• WHAT TO DO: Nothing outside the stretch is wanted. Repeat exactly the lines of the listing below from the one that contains "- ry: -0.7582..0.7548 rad" through the one that contains "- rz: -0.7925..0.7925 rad", both ends included.
*** Opening DATA SEGMENT ***
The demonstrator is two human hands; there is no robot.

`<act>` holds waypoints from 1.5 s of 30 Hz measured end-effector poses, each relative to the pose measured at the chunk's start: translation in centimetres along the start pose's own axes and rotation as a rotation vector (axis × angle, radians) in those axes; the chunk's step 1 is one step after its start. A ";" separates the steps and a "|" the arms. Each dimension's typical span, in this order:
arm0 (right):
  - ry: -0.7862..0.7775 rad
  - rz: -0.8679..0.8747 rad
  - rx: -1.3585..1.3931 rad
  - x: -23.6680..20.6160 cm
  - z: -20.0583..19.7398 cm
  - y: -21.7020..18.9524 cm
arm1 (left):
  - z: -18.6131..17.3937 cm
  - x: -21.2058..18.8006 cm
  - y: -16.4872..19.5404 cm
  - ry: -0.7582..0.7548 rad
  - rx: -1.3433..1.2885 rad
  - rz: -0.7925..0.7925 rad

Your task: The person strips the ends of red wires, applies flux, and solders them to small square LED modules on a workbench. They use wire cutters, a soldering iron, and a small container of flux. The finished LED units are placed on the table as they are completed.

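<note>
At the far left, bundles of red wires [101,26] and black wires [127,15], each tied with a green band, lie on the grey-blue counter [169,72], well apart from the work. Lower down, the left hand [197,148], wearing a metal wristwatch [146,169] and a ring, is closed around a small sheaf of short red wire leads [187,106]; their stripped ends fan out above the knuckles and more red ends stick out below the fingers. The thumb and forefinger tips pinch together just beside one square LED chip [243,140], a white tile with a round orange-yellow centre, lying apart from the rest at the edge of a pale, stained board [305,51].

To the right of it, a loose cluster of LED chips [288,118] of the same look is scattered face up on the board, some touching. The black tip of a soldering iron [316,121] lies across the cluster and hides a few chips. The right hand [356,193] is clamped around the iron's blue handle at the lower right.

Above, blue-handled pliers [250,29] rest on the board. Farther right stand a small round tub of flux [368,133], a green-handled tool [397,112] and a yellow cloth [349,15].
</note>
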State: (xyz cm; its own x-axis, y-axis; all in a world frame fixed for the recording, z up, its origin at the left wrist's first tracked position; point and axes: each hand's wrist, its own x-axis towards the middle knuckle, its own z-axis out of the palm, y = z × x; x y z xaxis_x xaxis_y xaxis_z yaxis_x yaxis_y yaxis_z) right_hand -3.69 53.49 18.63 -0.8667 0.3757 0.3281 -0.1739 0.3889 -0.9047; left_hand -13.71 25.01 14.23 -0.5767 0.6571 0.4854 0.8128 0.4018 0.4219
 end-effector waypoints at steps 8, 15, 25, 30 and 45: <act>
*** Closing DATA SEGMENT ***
• FINISHED TASK:
  - ry: -0.7582..0.7548 rad
  - rx: -1.3433..1.2885 rad
  - rz: -0.7925..0.7925 rad

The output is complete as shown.